People Ink Press, 2012

The Museum of disABILITY History, a project of People Inc. “dedicated to advancing the understanding, acceptance and independence of people with disabilities,” has released Abandoned Asylums of New England, a beautiful collection of photographs of derelict mental hospitals by talented photographer John Gray. The book is the latest publication in the Abandoned History Series from People Ink Press, which, as you might have guessed, is People Inc.’s press. The museum says the goal of Abandoned Asylums is to assist in the preservation of “records and memories related to the care and treatment of the poor, sick, and disabled,” and this stunning, informative book certainly achieves that.

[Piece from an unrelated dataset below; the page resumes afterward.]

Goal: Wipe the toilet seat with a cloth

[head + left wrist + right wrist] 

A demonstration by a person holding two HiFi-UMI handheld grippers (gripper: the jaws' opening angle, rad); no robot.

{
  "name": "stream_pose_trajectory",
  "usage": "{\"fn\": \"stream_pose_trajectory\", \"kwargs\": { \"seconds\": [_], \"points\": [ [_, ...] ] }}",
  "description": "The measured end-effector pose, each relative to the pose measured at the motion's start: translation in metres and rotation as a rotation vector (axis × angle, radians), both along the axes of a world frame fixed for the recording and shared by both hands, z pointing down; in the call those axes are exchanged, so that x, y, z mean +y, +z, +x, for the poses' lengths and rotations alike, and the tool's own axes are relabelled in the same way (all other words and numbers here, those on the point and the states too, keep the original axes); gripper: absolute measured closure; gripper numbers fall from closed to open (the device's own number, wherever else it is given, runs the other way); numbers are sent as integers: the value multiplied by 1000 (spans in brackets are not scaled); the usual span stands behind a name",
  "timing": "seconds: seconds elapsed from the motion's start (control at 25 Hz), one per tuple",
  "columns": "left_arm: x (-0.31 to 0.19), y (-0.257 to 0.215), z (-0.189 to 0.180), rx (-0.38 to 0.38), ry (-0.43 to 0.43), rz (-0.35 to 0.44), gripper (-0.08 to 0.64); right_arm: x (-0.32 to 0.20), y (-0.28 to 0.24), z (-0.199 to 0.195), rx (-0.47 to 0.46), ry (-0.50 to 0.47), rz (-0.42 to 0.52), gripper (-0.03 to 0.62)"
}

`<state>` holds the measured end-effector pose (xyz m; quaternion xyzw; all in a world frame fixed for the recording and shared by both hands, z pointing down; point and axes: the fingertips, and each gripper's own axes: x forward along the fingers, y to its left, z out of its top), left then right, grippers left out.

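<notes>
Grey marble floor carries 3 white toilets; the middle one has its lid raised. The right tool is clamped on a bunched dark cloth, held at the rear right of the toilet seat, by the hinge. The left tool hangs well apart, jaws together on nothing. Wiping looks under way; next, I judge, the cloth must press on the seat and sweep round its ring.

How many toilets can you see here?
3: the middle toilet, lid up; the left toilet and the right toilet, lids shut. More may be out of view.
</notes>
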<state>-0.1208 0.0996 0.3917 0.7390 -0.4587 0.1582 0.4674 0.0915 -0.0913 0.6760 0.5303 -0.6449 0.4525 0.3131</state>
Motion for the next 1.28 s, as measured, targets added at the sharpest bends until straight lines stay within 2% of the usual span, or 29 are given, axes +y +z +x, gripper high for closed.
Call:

Abandoned Asylums comprises a brief introduction of the history of the architecture of asylums and photographic profiles of twelve hospitals and schools, none of which are currently in operation and most of which have been demolished. The names of the institutions alone (e.g. Belchertown State School for the Feeble-Minded) give an impression of the radical evolution of social attitudes toward mental illness and disability that has occurred since the Civil War. Summaries of the history of each institution begin the chapters, the purview of which is sufficiently wide but concise enough to inspire further research. The museum clearly anticipated this and made the smart decision to include citations and URLs for relevant primary sources in the book’s appendix. (For anyone interested in mental illness and the conditions of asylums in the 19th and 20th centuries, I would suggest you read Daniel Paul Schreber’s Memoirs of My Nervous Illness (1903), from which the title this article is taken: “Another consideration is that it is mainly a question of visions, the pictures of which I have in my head, but the description of which in words is extremely difficult, in part absolutely impossible.”)

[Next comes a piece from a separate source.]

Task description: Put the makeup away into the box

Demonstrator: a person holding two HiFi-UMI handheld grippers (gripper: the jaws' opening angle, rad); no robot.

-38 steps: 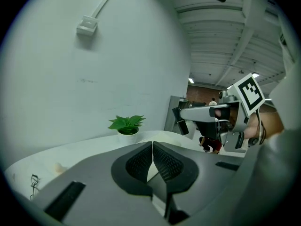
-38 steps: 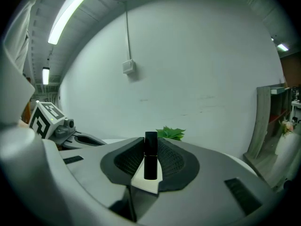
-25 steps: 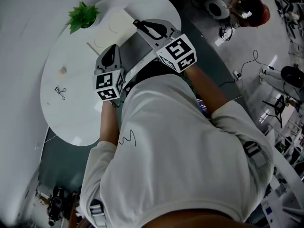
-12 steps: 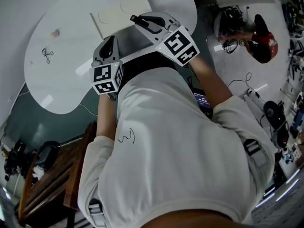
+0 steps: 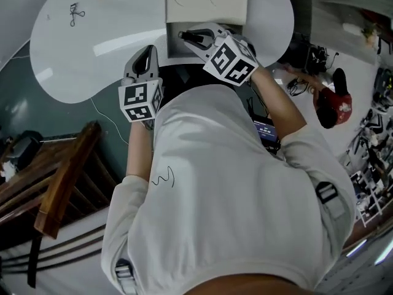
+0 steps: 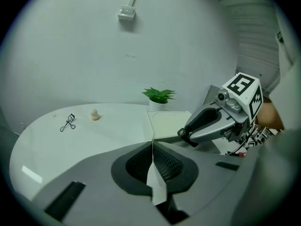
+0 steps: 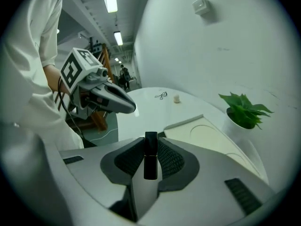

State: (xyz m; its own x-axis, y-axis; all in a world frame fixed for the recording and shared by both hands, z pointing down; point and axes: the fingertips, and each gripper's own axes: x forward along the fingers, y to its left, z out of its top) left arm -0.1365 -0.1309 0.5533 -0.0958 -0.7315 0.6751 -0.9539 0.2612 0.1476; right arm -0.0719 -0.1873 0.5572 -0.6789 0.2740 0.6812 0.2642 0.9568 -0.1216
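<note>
My right gripper (image 7: 150, 144) is clamped on a black makeup tube (image 7: 150, 166), standing upright between the jaws. The box (image 7: 209, 135) is just ahead, slightly right. My left gripper (image 6: 153, 145) is farther off, closed and empty.

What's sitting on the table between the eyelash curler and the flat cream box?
A small beige egg-shaped thing, probably a makeup sponge, stands between the eyelash curler and the cream box. The left gripper view shows it best.
</note>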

Many of the institutions profiled in Abandoned Asylums were sites of horrific abuse and mistreatment, some of which was antiquated standard practice. Most of the crimes (which might be lightly termed human rights violations), however, were the logical result of a perfect storm of several coincident factors, including but not limited to systematic underfunding, the popularity of brutal, ham-fisted treatment methodologies, and a deep and cruel social belief in the moral deficiency of the ill. This final factor is one of the most interesting to me because it suggests a reading of illness that considers more than biology, a reading that nowadays is verboten to say the least. Prejudicial treatment of the mentally ill and disabled is widespread and much maligned, but this does not seem to accord with the loudly professed American commitment to Big Pharma, the soul-crushing mantra of which we can locate in the slogan for EPIDUO Gel: “Blame biology!”

Gray’s photographs of these decrepit buildings, most of which are gutted and empty, stage the invisible histories of the now departed residents. In that sense, they perform an invaluable service. But they are also wonderful to look at apart from the Museum’s laudable social agenda. Gray’s work is happily devoid of high-dynamic-range (HDR) imaging, a technique very much in vogue now, especially in pictures of abandoned buildings, that involves the combination of several images, each with a different exposure value, to resolve detail in areas of an image that would otherwise be too light or too dark. This produces images that tend to have an otherworldly glow to them, almost as if they are not photographs but very detailed computer renderings. Gray instead allows the frank, brutal beauty of the spaces that are the subjects of his photographs to shine with minimal obvious modification beyond framing.

Abandoned Asylums is large, informative, and ideal both for relaxed perusal and research. It will prove interested to both the uninformed reader and the curious professional. Most of all, the work that Gray and the Museum of disABILITY History have compiled does its part to assure that the stories of this marginalized group are not lost irretrievably.

The Museum of disABILITY History is located at 3826 Main Street in Buffalo, just north of Bailey, and is open to the public six days a week. Abandoned Asylums is available for purchase there and at Talking Leaves.